### GOAL OF THE EXERCISE
Only one span of the listing below should come back. It runs from the line with "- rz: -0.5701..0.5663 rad" through the line with "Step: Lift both", and each of its lines must be reproduced exactly.
[[ SUPPLIED ENTRIES, beginning ]]
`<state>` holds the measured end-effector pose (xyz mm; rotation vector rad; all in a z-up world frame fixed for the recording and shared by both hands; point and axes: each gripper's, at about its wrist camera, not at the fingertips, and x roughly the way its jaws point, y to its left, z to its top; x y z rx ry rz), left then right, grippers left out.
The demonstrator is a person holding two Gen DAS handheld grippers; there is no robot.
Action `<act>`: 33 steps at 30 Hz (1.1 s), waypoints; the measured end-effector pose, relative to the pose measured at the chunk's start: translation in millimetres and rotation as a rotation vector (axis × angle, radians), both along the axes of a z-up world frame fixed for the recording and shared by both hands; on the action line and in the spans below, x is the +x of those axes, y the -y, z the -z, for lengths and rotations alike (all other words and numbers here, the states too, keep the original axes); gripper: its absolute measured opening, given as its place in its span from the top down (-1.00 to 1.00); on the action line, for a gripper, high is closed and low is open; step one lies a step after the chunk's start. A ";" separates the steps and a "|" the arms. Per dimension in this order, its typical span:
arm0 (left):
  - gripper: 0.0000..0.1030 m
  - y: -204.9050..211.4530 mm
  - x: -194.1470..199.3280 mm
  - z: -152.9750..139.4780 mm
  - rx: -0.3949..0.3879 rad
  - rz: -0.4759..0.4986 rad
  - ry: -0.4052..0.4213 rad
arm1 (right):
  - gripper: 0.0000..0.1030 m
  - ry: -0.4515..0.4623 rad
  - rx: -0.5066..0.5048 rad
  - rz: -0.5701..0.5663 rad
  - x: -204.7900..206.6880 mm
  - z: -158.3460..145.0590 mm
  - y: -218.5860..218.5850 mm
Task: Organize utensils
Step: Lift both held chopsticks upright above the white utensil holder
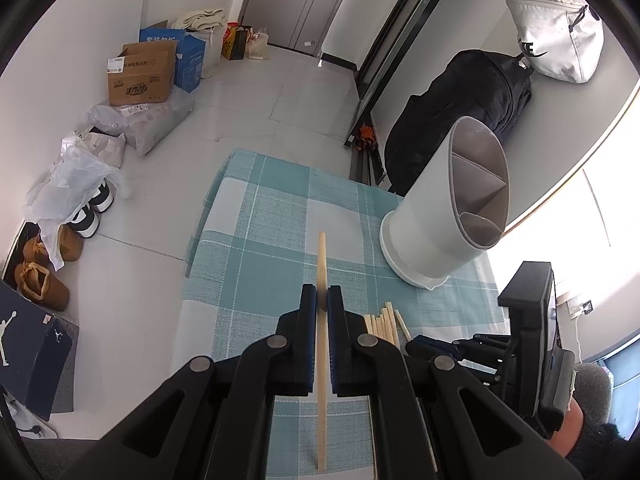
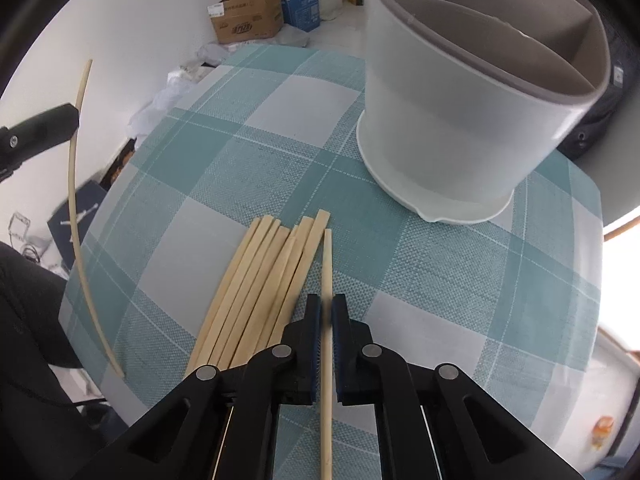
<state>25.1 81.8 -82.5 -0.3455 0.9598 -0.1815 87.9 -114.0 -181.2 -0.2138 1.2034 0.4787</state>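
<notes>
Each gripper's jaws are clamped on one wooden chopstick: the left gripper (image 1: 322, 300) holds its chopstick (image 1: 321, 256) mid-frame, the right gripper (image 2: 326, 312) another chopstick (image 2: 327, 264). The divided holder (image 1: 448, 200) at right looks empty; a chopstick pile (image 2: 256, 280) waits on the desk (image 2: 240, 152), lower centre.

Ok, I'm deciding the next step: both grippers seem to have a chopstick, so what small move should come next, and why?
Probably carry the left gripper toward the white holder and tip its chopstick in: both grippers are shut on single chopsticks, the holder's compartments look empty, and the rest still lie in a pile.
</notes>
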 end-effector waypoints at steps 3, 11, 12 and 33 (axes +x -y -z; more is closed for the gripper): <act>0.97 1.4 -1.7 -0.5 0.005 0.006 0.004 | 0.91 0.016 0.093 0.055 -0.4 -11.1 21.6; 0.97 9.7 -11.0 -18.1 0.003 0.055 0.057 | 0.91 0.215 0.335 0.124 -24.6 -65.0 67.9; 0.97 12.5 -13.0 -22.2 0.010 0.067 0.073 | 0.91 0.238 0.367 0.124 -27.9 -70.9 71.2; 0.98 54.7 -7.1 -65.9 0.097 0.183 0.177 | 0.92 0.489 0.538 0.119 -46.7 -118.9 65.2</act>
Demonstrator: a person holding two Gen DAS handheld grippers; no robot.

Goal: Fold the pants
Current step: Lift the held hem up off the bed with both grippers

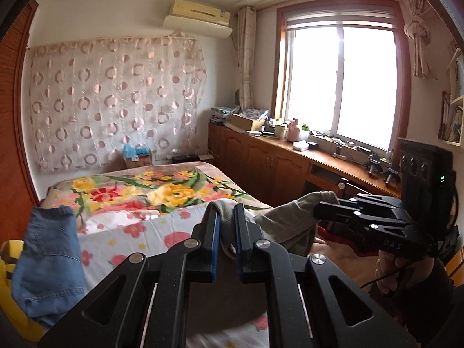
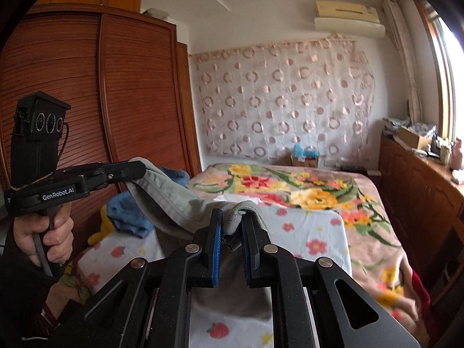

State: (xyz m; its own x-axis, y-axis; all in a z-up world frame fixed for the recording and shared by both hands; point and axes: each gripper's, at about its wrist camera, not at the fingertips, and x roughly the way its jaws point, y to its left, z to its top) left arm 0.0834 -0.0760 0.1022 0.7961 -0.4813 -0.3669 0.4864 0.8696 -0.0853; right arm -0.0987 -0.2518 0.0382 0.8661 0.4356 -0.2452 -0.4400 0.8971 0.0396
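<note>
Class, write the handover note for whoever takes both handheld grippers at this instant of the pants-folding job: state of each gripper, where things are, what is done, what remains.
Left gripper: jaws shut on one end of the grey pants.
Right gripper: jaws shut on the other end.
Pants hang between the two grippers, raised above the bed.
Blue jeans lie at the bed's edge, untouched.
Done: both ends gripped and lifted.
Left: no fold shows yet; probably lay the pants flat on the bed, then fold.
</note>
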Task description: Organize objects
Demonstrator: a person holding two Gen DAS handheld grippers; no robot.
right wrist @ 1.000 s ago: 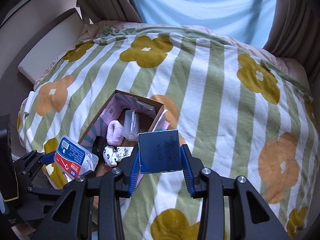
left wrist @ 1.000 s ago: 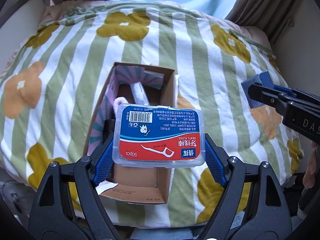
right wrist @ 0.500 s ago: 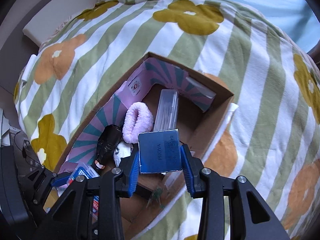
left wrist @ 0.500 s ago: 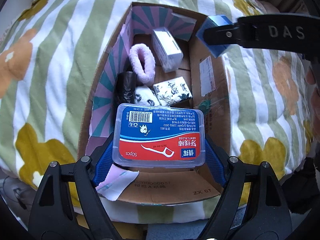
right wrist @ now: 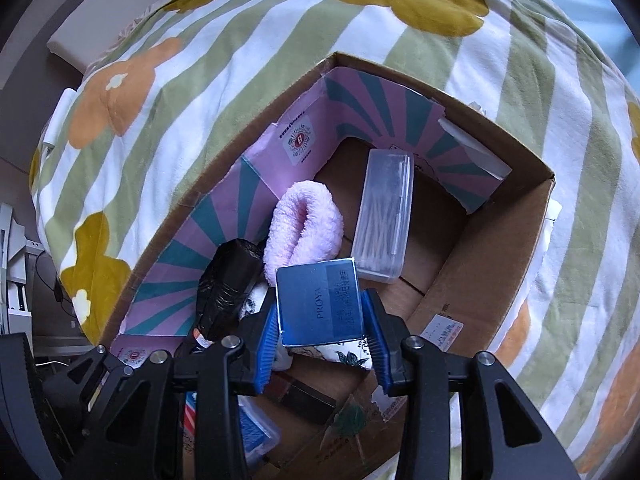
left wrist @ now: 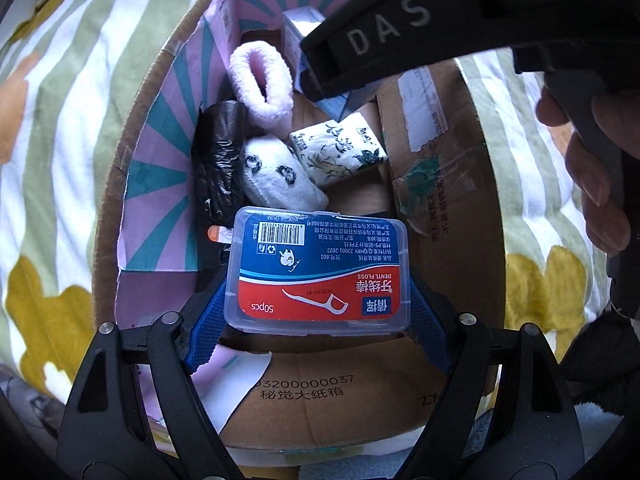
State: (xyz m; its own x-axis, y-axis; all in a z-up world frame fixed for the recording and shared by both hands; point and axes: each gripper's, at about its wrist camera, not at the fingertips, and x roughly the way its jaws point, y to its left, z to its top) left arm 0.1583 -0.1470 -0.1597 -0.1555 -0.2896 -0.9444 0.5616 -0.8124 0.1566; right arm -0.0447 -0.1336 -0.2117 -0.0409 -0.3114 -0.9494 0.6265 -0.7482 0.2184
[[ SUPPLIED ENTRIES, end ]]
### EXERCISE OUTPUT
  - rz: -0.5701..0.5663 rad
  - x: -204.7900..206.6880 mm
  - z: -158.3460..145.0590 mm
  - y: -218.5860..218.5850 mm
Task: Organize utensils
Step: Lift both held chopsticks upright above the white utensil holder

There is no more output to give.